We have described the evolving usage of population terms in the 70-year publication history of The American Journal of Human Genetics. We find that from 1949–2018, the term “race” has declined in use, while increasing in co-occurrence with “ethnicity.” At the same time, the use of “ancestry” and “ethnicity” has increased. We also describe changes in the use of specific population descriptors that may align with societal trends in their use outside of genetics.
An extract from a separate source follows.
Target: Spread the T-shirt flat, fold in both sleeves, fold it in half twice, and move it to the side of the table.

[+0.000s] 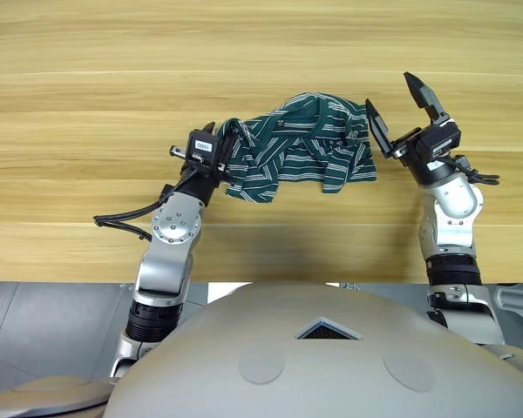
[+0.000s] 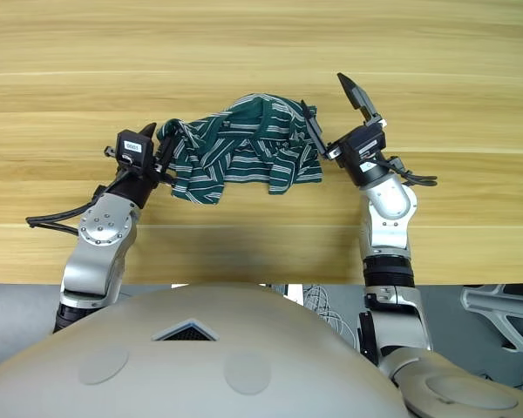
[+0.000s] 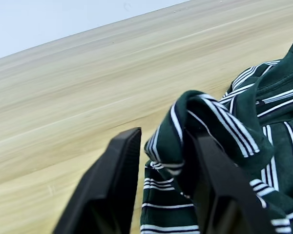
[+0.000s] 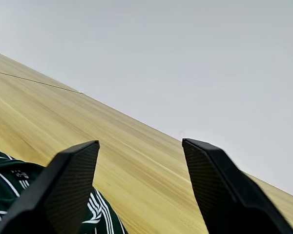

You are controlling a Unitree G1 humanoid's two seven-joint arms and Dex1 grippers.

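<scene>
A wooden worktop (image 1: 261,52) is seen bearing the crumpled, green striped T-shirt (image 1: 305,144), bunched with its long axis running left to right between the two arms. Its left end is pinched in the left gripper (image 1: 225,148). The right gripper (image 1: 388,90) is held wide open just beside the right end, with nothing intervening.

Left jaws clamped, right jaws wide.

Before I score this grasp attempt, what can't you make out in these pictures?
T-shirt sleeves and collar: both eye views, hidden in its own bunched folds.
Left gripper hold: left wrist view, draped cloth covers the contact.
Most of the T-shirt: right wrist view, cut off by the picture's edge.
</scene>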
The use of the term “race” in The Journal has consistently declined since 1949, while that of “ancestry” and “ethnicity” have increased. These findings are consistent with those of Popejoy et al.’s survey of clinical geneticists in which participants reported ancestry, followed by ethnicity then race, as important to clinical variant interpretation and ordering genetic tests.²³ We hypothesize that as the field grows more cognizant of historical and ongoing debates about the use of race in genetics, ancestry and ethnicity may increasingly be perceived as more scientifically valid, historically neutral, or practically useful. This is not without its own criticisms, as we will discuss further below. We also found an increase in the odds ratio between “race” and “ethnicity” throughout the history of The Journal. This may be attributable to the increasing use of combined phrases such as “race/ethnicity” and “race and/or ethnicity,” which have emerged as the distinction between the two concepts has become more ambiguous.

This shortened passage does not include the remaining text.